*** The data ***
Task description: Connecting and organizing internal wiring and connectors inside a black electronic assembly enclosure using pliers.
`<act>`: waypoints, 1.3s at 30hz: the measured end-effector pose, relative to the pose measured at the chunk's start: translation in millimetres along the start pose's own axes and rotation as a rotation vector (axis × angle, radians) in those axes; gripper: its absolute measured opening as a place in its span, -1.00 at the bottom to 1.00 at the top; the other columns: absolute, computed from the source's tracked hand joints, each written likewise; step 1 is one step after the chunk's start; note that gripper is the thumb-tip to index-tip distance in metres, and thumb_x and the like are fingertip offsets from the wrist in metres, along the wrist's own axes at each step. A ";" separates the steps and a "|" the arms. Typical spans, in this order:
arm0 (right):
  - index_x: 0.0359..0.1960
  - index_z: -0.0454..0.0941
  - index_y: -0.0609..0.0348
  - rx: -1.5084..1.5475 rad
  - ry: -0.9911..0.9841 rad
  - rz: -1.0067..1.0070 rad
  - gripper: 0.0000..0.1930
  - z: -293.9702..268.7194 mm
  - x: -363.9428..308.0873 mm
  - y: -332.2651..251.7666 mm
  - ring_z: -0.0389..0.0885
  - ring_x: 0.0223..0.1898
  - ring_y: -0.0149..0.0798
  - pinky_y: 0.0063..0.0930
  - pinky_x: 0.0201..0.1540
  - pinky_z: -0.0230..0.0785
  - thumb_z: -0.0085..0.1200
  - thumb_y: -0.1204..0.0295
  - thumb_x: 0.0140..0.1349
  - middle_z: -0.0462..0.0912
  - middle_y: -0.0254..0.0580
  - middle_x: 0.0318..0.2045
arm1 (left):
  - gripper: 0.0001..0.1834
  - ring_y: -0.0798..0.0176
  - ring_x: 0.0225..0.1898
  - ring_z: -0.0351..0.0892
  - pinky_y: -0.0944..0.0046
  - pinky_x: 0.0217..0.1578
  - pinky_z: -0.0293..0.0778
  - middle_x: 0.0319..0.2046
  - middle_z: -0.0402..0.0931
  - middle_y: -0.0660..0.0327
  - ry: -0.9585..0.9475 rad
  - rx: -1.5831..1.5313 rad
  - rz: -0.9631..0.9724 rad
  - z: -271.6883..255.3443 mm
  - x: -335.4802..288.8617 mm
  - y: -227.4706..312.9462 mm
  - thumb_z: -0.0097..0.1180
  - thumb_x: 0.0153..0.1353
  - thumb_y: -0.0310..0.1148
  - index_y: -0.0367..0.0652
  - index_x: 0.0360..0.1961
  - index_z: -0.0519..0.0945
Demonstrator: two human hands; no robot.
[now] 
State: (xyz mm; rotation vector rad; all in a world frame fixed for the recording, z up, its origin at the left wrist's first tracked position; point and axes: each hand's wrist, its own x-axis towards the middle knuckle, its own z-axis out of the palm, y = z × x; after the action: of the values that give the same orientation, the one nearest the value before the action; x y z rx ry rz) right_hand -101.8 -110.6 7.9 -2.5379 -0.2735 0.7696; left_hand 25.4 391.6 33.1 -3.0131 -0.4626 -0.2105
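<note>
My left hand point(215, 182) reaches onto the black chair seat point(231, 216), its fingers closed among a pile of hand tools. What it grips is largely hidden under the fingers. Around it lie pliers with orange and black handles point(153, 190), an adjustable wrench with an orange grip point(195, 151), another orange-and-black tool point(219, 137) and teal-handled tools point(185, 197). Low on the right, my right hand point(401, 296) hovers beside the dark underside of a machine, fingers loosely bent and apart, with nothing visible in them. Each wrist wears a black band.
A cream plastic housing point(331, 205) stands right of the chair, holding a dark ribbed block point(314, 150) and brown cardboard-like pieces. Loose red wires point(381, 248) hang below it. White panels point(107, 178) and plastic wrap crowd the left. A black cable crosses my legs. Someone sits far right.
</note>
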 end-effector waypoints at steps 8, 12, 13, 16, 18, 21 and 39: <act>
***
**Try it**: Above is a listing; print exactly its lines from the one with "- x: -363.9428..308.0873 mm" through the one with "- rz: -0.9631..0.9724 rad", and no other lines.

**Answer to the exercise**:
  - x: -363.9428..308.0873 mm
  - y: -332.2651..251.7666 mm
  - ring_z: -0.0389..0.0885
  - ring_x: 0.0223..0.1898
  - ring_y: -0.0149..0.0798
  - pinky_y: 0.0063..0.0930
  - pinky_x: 0.0201..0.1540
  - pinky_z: -0.0230..0.0785
  - thumb_z: -0.0085..0.1200
  - thumb_y: -0.1204..0.0295
  - thumb_x: 0.0140..0.1349
  - middle_z: -0.0462..0.0912
  - middle_y: -0.0254..0.0580
  - middle_x: 0.0318..0.2045
arm1 (left):
  - gripper: 0.0001..0.1834
  - ring_y: -0.0798..0.0176
  - ring_x: 0.0225..0.1898
  - ring_z: -0.0351..0.0892
  - pinky_y: -0.0944..0.0046
  - pinky_x: 0.0217..0.1578
  - pinky_z: -0.0293..0.0778
  - middle_x: 0.0319..0.2046
  - middle_z: -0.0402..0.0931
  - middle_y: -0.0660..0.0327
  - ry: -0.9585..0.9475 rad
  - rx: -1.5831..1.5313 rad
  - rz: -0.9631..0.9724 rad

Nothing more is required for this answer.